10 November, 2008

Omelan Seorang Korban Bom Bali

Akhirnya ia mati juga, di tembak regu eksekusi! Mampuslah kau di neraka wahai Amrozi dkk.

Aku tidak akan memaafkanmu,tidak akan pernah. Meskipun kau telah mati, dan dengan tidak memaafkanmu, aku tahu kau tidak akan pernah tenang di kuburmu. Bukankah kau lebih tahu, kalau Tuhan tidak pernah akan memberimu surga, jika dosamu pada manusia belum kamu tebus? Dan sekali lagi, aku tidak akan pernah memaafkanmu.

Kalau diizinkan menghukummu, aku tidak akan pernah memberimu hukuman mati. Itu terlalu ringan bagimu. Kalau boleh aku ingin menyiksamu, mengiris wajahmu, mencambukmu, lalu memotong tangan dan kakimu. Agar kau merasakan hal yang setimpal denganku; hidup tersiksa selamanya tanpa tahu kapan penderitaan berakhir, dan berniat mengakhiri hidupmu.

Kau tidak pernah menderita semenderita aku.
Apa salahku? Dan kenapa kau mencelakaiku. Jihad? Tai kucing dengan jihadmu!

Waktu itu aku sedang liburan ke Bali. Hari yang sial dan terkutuk. Kami baru tiba di pulau itu, dan semuanya terjadi begitu cepat. Kami tidak pernah bermimpi. Setelah menabung sekian bulan uang jerih payah dan banting tulangku serta suami, kuajaklah keluargaku berlibur ke pulau yang kau benci itu. Belum sempat kami menikmati sun set di Kuta, atau indahnya Tanah Lot, dan kalian telah merenggut semuanya. Bajingan kau Amrozi! Tuhanku mengutukmu.


Tiga anakku mati seketika, aku beserta suami cacat permanen dengan jihad brengsekmu itu! Sementara kau? Hanya di penjara dan dengan tenang meregang nyawa, hanya sepuluh menit mengerang setelah ditembak. Dan dalam keyakinanmu, arwahmu dibawa burung-burung terbang menuju nirwana. Surga yang kau idam-idamkan dengan membunuh keluargaku. Mengahancurkan masa depan ratusan orang. Membuat sedih ratusan keluarga dan menghancurkan penghasilan ratusan orang.

Itu yang kau sebut Jihad? Berteriak Allahuakbar, sambil meluluhlantahkan pekerjaan orang?
Berteriak Lailahailallah sambil meremukkan kepala anak-anakku? Mengancurkan lengan kiri suamiku, membuatku hidup tanpa punya harapan sedikit pun. Itu yang kau sebut Jihad, Bajiangan?!

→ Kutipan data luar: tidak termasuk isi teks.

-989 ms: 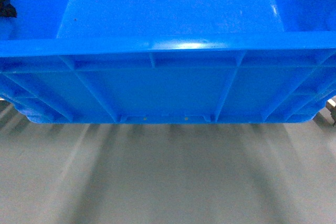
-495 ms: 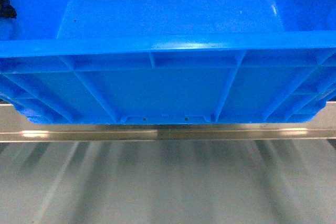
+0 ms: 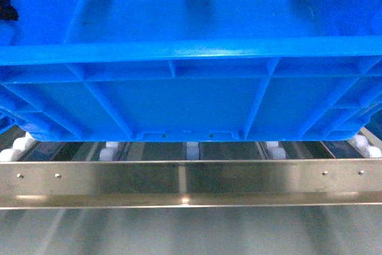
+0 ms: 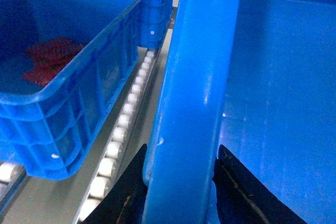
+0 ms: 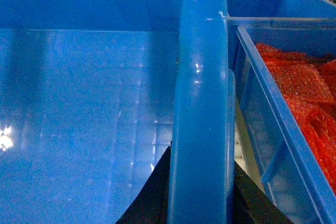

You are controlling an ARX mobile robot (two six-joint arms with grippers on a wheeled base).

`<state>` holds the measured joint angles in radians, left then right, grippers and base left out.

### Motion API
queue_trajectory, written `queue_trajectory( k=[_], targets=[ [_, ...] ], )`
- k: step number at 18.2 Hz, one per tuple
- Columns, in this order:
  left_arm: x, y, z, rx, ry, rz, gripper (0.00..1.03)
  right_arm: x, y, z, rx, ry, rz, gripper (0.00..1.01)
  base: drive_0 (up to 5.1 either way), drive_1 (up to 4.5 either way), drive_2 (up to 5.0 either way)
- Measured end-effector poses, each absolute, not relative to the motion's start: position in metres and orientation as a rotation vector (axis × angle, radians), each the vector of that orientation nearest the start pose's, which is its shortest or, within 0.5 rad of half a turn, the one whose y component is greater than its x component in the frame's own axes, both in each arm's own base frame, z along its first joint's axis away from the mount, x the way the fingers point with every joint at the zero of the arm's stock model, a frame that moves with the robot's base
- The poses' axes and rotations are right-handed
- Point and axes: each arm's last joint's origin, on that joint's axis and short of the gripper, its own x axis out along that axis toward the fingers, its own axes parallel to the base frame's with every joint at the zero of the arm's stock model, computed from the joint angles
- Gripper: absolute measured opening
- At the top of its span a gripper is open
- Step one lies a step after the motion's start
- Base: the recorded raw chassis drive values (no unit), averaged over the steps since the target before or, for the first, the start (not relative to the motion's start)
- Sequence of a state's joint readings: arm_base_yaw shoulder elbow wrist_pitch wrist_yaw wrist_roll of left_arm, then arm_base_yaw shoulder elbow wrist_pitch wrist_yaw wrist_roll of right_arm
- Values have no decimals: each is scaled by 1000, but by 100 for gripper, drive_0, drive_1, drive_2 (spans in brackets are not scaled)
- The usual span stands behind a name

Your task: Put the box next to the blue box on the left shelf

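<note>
The box point(image 3: 191, 88), rigid, smooth and bulky yet probably light, hangs above the left shelf point(image 3: 191, 182); left gripper point(image 4: 181, 182) and right gripper point(image 5: 202, 182) jaws pinch opposite rims.

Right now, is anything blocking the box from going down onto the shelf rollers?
Nothing visible. The box hangs over the left shelf, in the gap between neighbouring blue crates. The rollers directly beneath it are hidden.

The big bright blue box point(image 3: 191, 94), open-topped with ribbed sides, sits level just over the left shelf point(image 3: 191, 183), a grey steel rack with white rollers behind its riveted front rail.
</note>
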<state>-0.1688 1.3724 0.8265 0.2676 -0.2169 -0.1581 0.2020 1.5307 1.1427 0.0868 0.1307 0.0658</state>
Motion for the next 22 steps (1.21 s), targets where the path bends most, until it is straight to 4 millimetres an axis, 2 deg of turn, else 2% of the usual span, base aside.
queue_trajectory(
  k=[9, 22],
  targets=[
    [297, -44, 260, -102, 272, 70, 32, 346, 67, 300, 16, 306, 60, 18, 5, 433, -422],
    [298, -44, 260, -103, 270, 69, 32, 346, 67, 300, 15, 304, 61, 18, 0, 0, 0]
  ],
)
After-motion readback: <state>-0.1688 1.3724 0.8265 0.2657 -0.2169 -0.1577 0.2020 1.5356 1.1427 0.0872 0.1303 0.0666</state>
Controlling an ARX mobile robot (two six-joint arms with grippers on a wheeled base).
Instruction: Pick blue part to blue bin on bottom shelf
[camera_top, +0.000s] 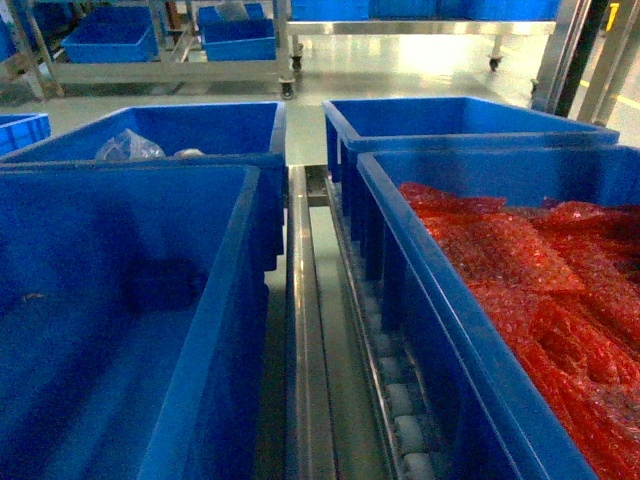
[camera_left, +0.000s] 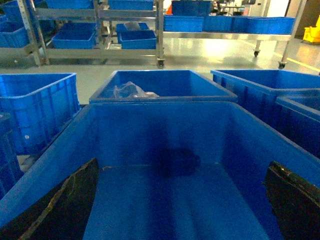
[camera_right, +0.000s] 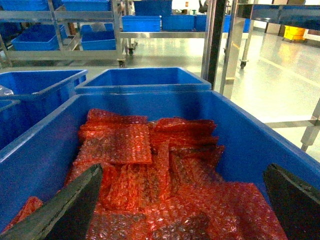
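Note:
No blue part shows in any view. My left gripper (camera_left: 180, 200) hangs open over an empty blue bin (camera_left: 160, 108), its dark fingers (camera_left: 65, 205) wide apart at the frame's lower corners with nothing between them. My right gripper (camera_right: 182, 200) is open too, above a blue bin (camera_right: 240, 125) full of red bubble-wrap bags (camera_right: 135, 150). In the head view the empty bin (camera_top: 238, 290) is near left and the red-filled bin (camera_top: 420, 260) near right; neither gripper appears there. Between them run the bottom shelf's rails and white rollers (camera_top: 405, 425).
Behind the near bins stand two more blue bins: the left one (camera_top: 200, 110) holds a clear plastic bag (camera_top: 128, 146), the right one (camera_top: 450, 110) looks empty. Wheeled steel racks with blue bins (camera_top: 240, 40) line the back. A steel post (camera_right: 215, 45) rises at right.

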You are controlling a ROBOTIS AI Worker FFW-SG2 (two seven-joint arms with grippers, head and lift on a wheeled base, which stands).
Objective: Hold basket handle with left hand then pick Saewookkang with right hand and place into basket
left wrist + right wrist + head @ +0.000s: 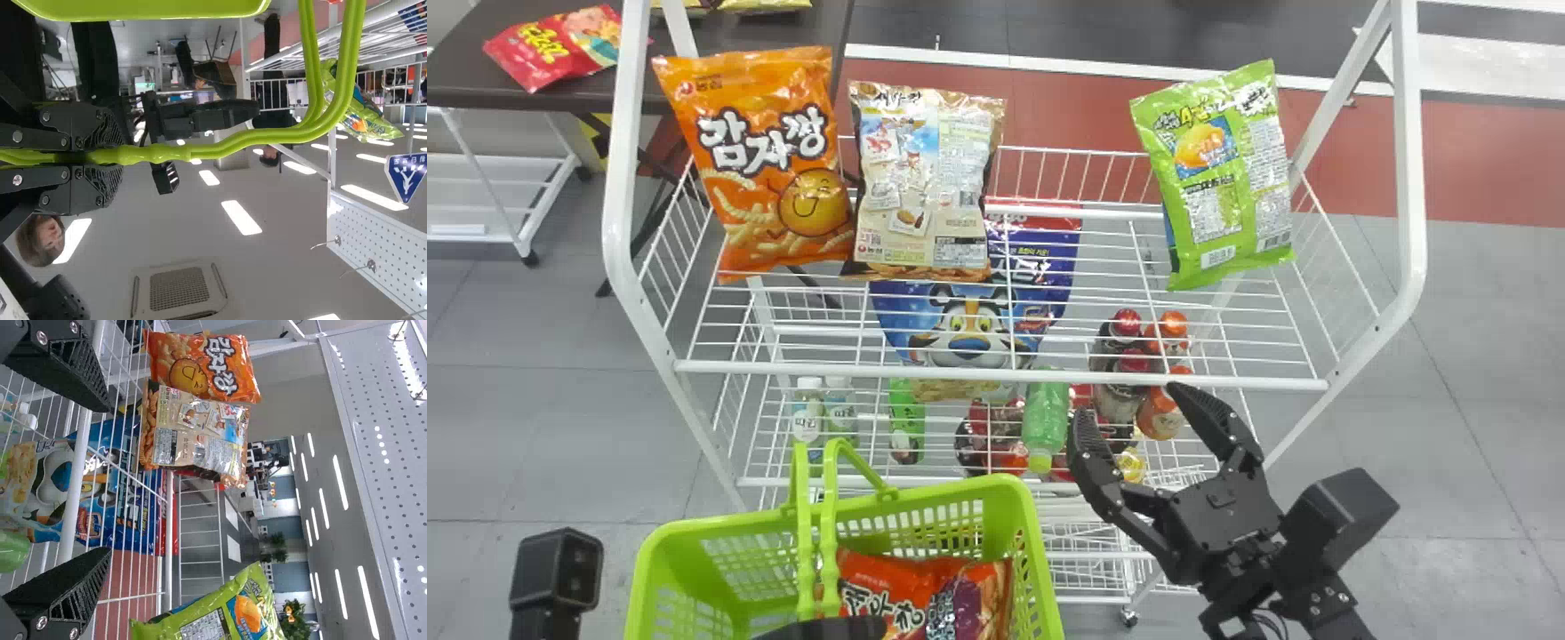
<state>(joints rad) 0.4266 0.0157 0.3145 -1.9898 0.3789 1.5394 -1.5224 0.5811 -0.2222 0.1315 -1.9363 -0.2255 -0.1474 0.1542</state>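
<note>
My right gripper (1136, 429) stands open in the head view, in front of the rack's lower right part; in the right wrist view the same gripper (90, 483) has its two fingers wide apart with nothing between them. The Saewookkang, a beige bag (921, 182), stands on the upper shelf against the orange bag, and this beige bag (197, 435) also shows in the right wrist view. At the bottom left is the green basket (1009, 498), an orange-red bag (925, 591) inside. My left gripper (823, 628) is at its handle; in the left wrist view the gripper (100, 157) is shut on the green handle (233, 141).
On the white rack's upper shelf (1005, 372) stand an orange bag (769, 160) at left and a green bag (1216, 178) at right. Below are a blue cereal bag (969, 329) and several bottles (1047, 418). White rack posts (1408, 160) rise at both sides.
</note>
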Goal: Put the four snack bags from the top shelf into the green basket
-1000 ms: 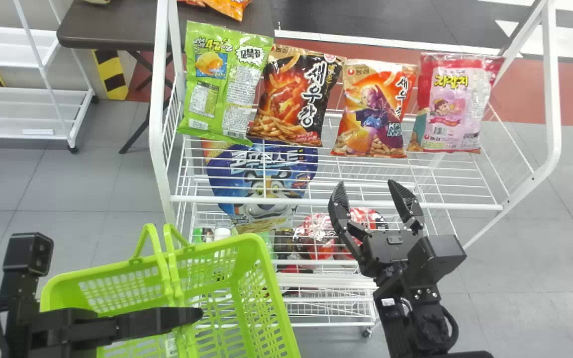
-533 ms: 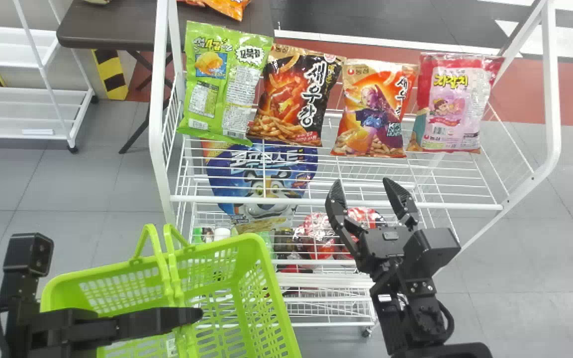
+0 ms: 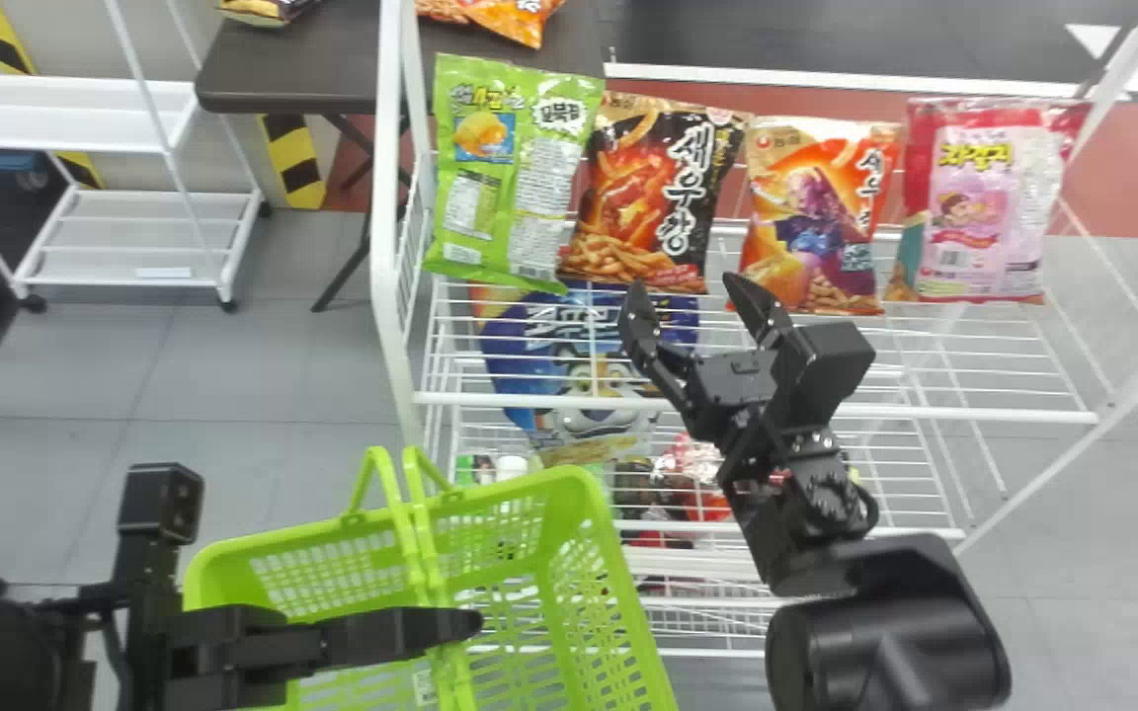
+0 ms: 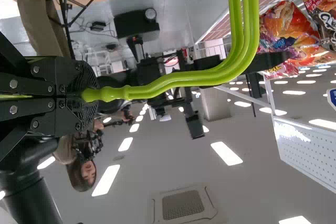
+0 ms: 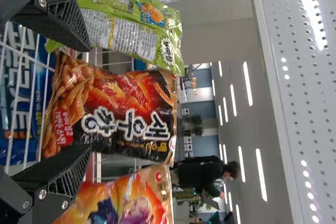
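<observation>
On the top shelf stand four snack bags side by side: green (image 3: 510,178), black (image 3: 653,193), orange (image 3: 811,212) and pink-red (image 3: 989,197). My right gripper (image 3: 688,285) is open just in front of the black bag's lower part. In the right wrist view, the right gripper (image 5: 88,98) has its fingers on either side of the black bag (image 5: 118,111), without visible grip. At lower left, my left gripper (image 3: 478,623) is over the green basket (image 3: 569,484); in the left wrist view, the left gripper (image 4: 86,95) is shut on the basket handle (image 4: 247,19).
The white shelf's front rail (image 3: 964,413) runs beneath the right arm. A blue bag (image 3: 584,370) lies on the level below. Behind stands a dark table (image 3: 283,64) with more bags; a white rack (image 3: 124,227) is at the left.
The head view has turned left, so the shelf and basket appear farther right. My right gripper has moved forward and leftward over the shelf, up to the black bag, staying open.
</observation>
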You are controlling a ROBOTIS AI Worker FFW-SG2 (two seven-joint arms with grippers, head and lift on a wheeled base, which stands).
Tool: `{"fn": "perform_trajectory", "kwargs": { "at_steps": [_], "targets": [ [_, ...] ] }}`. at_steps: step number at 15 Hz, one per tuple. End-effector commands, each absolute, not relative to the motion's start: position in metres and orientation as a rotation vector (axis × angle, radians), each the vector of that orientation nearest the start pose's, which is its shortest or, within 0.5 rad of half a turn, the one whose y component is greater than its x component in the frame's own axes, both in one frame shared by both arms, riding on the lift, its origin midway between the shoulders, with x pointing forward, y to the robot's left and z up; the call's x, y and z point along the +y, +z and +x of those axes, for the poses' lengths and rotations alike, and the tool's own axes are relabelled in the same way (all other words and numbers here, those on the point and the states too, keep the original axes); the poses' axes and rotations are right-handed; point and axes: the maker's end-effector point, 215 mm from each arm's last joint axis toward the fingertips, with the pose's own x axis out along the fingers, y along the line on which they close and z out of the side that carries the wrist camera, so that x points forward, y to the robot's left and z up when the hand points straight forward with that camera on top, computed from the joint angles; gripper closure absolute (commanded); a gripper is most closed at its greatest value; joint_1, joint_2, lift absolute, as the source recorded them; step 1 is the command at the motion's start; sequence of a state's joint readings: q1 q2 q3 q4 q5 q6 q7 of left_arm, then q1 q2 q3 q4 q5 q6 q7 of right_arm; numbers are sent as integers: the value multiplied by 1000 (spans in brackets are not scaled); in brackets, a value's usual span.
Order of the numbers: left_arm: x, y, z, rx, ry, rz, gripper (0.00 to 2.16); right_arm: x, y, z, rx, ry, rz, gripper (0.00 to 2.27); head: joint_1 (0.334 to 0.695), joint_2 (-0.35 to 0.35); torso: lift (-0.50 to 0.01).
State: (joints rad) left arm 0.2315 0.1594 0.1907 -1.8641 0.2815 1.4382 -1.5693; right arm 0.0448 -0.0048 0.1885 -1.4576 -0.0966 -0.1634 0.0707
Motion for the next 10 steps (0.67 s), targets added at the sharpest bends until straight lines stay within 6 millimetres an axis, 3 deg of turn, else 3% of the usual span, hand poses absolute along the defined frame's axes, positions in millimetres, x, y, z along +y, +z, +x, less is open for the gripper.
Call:
{"fn": "perform_trajectory", "kwargs": {
  "at_steps": [1, 5, 10],
  "targets": [
    [108, -380, 270, 906, -1265, -1157, 2148, -84, -376, 593, 12, 288, 85, 188, 695, -8, 0],
    [109, -380, 270, 908, -1264, -1154, 2148, -66, -372, 631, 46, 381, 152, 188, 695, 41, 0],
    [108, -380, 269, 912, -1267, -1153, 2148, -37, -387, 634, 128, 531, 269, 188, 695, 82, 0]
  ]
}}
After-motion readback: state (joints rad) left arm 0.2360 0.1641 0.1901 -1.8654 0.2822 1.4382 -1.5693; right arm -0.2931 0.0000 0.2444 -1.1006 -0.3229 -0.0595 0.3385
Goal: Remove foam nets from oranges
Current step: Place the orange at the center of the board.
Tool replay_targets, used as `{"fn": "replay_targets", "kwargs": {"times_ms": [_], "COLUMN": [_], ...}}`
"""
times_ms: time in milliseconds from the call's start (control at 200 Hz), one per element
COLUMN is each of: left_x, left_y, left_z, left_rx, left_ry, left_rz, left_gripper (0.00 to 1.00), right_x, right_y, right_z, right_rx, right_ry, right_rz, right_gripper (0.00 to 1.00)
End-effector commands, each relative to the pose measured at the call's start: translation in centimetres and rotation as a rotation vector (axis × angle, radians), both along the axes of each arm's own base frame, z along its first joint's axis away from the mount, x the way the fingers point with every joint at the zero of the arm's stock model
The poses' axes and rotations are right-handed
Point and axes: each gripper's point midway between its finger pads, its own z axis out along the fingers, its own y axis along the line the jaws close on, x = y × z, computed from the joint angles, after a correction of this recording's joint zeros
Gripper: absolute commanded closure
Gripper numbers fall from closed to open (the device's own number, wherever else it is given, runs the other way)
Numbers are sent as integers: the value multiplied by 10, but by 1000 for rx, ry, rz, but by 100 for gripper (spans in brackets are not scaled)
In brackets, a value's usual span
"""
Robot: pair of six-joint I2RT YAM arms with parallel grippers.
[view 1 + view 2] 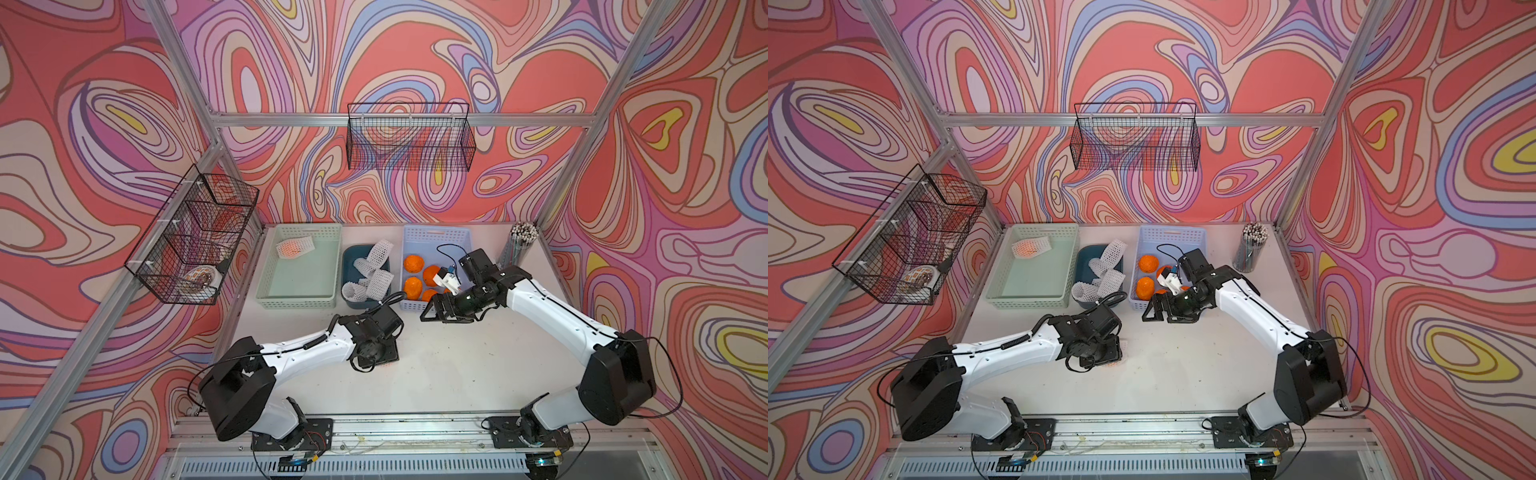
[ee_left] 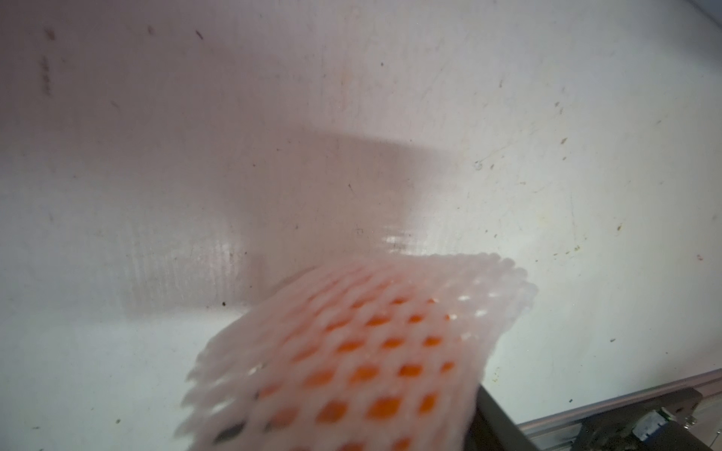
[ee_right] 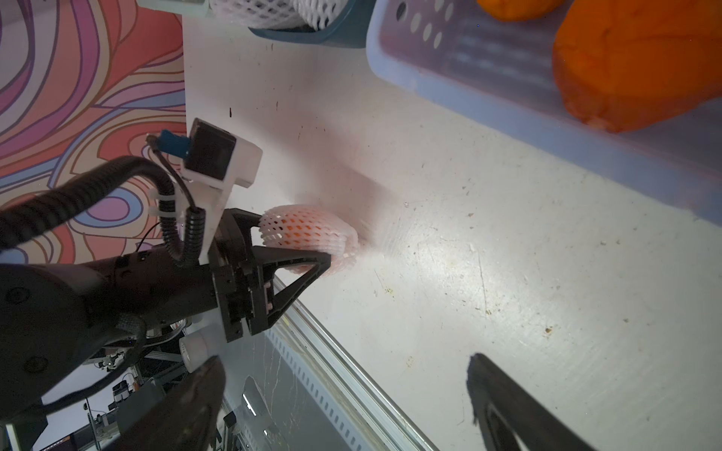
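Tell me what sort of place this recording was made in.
Probably a robot data-collection cell in a lab, not a home kitchen: an aluminium frame hung with swirl-printed wall panels encloses a white table, and the left arm and right arm are bolted to a rail at its front edge.

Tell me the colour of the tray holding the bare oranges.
The tray is pale lavender-blue, clearest in a top view.

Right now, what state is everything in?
Left gripper, shut on netted orange.
Right gripper, open, empty.
Tray orange, netted, in green tray.
Nets, empty, in teal bin.
Bare oranges, in blue basket.
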Motion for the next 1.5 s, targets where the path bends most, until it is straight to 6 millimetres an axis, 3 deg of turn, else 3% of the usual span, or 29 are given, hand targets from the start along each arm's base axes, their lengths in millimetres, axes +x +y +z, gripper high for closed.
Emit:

Kau mati dan dianggap mujahidin oleh golonganmu! Tai kucing itu semua. Aku menganggapmu pahlawan biadab. Karena wajahku yang dulu bisa tersenyum untuk suamiku, kini telah rusak parah gara-gara jihad bodohmu itu. Gara-gara keyakinanmu yang sungguh begitu egois.

Aku juga muslim, sama sepertimu. Mengucap kalimat syahadat, solat lima waktu, percaya pada malaikat dan kitab-kitab langit. Aku naik haji dan memberi makan kaum miskin, berpuasa dan bersyukur kepada Tuhan, sama seperti kau. Lalu, apa salahku? Apa salah suami dan ankku? Saat kau dengan nistanya berteriak Tuhan Maha Besar sambil meledakkan kepala putriku. Membiarkan darah dan otaknya berhaburan kewajaku yang langsung disambut api setelah terpelanting jatuh ke aspal. Kau tidak merasakannya!!!

Tuhanku (Tuhan yang mungkin juga kau akui) pernah bilang, “bagiku agamaku dan bagimu agamamu”. Lalu apa urusanmu dengan orang yang ingin kau bunuh itu? Apa rumahmu sudah bersih? Apa keluargamu sudah taat semua, dan apa kau jauh lebih baik dari mereka yang kau binasakan? Adakah kau tahu itu? Bahwa mereka lebih berdosa dari kamu? Atau kamu merasa dirimu Tuhan?

Kau menjadikan dirimu lebih sombong dari Tuhan. Lebih egois dari ajaran fundamental yang kau yakini. Surga yang kau bayangkan tidak akan pernah kau dapatkan. Aku tetap berdoa pada Tuhan untuk mengekalkanmu di neraka jahannam! Amin.